The limitations of this study are as follows. First, 26 sera were dropped out during consecutive enrollment, which leaves the possibility of selection bias. However, the clinical implications of anti-p140 and anti-p155/140 antibodies observed in this study are unlikely to be affected, because there was only one patient with rapidly progressive ILD and none with malignancy among these 26 patients during 78 ± 59.9 months of follow-up (data not shown). Second, we did not further examine the specificities of myositis autoantibodies beyond immunoprecipitation. Therefore, anti-p140 and anti-p155/140 antibodies detected in the present study may not exactly represent anti-CADM-140 and anti-p155/140 antibodies that have previously been shown to recognize MDA5 [13, 26] and transcriptional intermediary factor 1-γ , respectively.

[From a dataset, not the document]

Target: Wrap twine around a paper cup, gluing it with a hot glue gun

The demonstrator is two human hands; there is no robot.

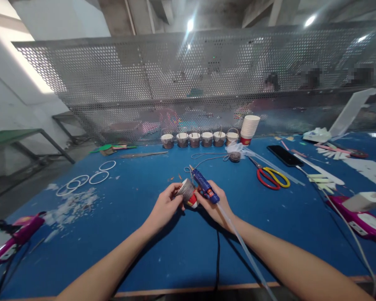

However, high accuracy of immunoprecipitation to specifically detect anti-p140 or anti-p155/140 antibodies in inflammatory myositis patients has been previously reported . In addition, distinctive clinical features have been demonstrated in association with each myositis autoantibody defined by immunoprecipitation in our study, which is generally in parallel with the results of previous studies [9–16].